Kondisi Keluarga di Indonesia
Dampak krisis moneter yang mengakibatkan terjadinya krisis multi dimensi menghadirkan berbagai fenomena baru bias reformasi, seperti konflik sosial dan horisontal antar masyarakat dalam berbagai bentuk yang mengikis secara perlahan tetapi pasti kekuatan karakter bangsa yang seharusnya menjadi jati diri handal di dalam pembangunan dan kesetaraan global. Carut marutnya keluarga Indonesia tampak pada semakin melemah dan tidak dianutnya aspek-aspek ketahanan di dalam keluarga, seperti agama, pendidikan, ekonomi, sosial kemasyarakatan, kesehatan, dan lingkungan.

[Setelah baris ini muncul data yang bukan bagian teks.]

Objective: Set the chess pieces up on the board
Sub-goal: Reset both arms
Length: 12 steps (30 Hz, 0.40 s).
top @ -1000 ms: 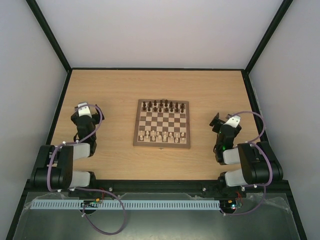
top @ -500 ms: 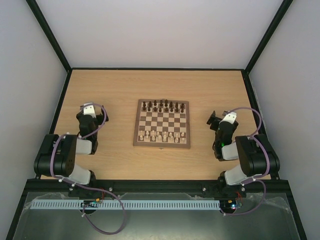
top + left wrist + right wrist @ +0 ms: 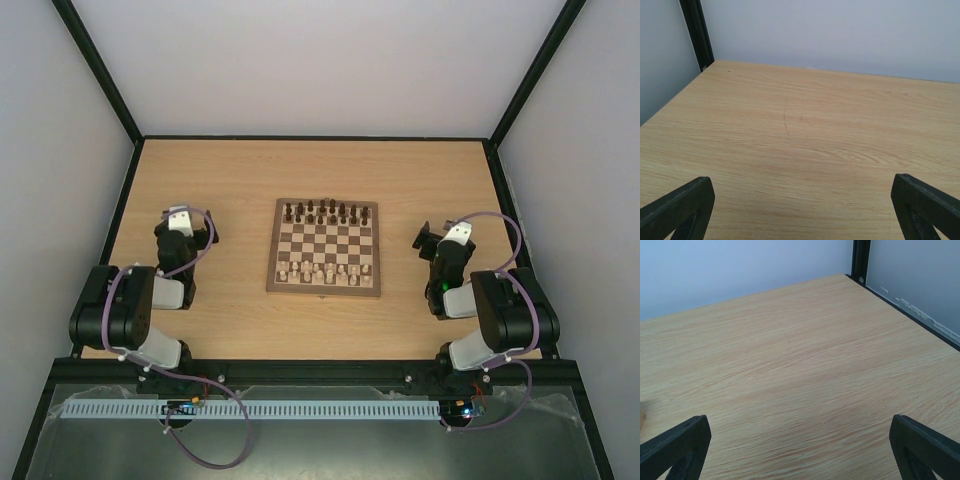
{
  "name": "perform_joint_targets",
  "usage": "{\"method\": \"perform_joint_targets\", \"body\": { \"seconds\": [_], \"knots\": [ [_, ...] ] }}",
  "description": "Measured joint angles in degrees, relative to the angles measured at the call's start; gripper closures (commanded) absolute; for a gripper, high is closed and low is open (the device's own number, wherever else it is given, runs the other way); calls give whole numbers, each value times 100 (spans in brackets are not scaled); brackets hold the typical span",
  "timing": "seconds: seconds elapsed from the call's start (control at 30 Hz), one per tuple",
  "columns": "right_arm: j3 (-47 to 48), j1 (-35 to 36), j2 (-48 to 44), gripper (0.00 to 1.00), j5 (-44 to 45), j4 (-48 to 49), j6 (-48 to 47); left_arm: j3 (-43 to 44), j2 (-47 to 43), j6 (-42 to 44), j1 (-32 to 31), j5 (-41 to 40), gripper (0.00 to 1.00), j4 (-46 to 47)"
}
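Observation:
The board (image 3: 324, 248) lies in the middle of the table in the top view. Several cream-white chess pieces (image 3: 322, 270) stand on its two near rows. Dark brown pieces (image 3: 327, 211) stand along its far rows. My left gripper (image 3: 186, 222) is open and empty, low over bare table well left of the board; its fingers (image 3: 677, 207) frame only wood in the left wrist view. My right gripper (image 3: 432, 240) is open and empty, right of the board; its fingers (image 3: 925, 445) frame only wood in the right wrist view.
Black frame posts (image 3: 100, 70) and pale walls enclose the table on three sides. A black rail (image 3: 910, 315) runs along the table's right edge. A white ribbed strip (image 3: 250, 409) lies in front of the arm bases.
Over the last second both arms drew in toward the board side and folded their elbows; in the last half second almost nothing moved. The pieces have not moved.

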Motion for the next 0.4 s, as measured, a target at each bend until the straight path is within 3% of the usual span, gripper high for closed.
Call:
{"method": "perform_joint_targets", "body": {
  "seconds": [0.4],
  "knots": [
    [2,0,2,1,-15,-79,0,-11,17,42,2,22,0,63]
  ]
}}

Kondisi keluarga Indonesia juga tercermin dari kesimpulan diskusi panel terbatas Harian Kompas (5/8/2003) yang menyebutkan bahwa nyaris seluruh elemen bangsa — para elite dan masyarakat — sudah mengidap infantilisme, psikopati yang menyebabkan ketidakmampuan seseorang untuk mengadakan hubungan afektif normal dan selalu menjadi problem bagi yang lain. Tidaklah mengherankan bila masalah-masalah krusial saat ini — kematian ibu, kematian anak, angka kelahiran, narkoba, HIV/AIDS, pengangguran, kemiskinan, pendidikan, dan berbagai masalah ketahanan keluarga lainnya menjadi perhatian bangsa ini.
Hari Kasih Sayang Keluarga
Sejak tahun 1994, Perserikatan Bangsa-Bangsa (PBB) telah menetapkan 15 Mei sebagai Hari Keluarga (International Family Day). Itu berarti, Indonesia sudah dua tahun lebih dahulu mencanangkannya. Peringatan Hari Keluarga Internasional ini dicanangkan PBB sebagai upaya untuk meningkatkan pemahaman (negara, pembuat kebijakan atau orang-orang yang berminat) mengenai masalah-masalah yang dihadapi keluarga dan meningkatkan kemampuan semua bangsa untuk mengatasi masalah-masalah keluarga melalui kebijakan yang menyeluruh.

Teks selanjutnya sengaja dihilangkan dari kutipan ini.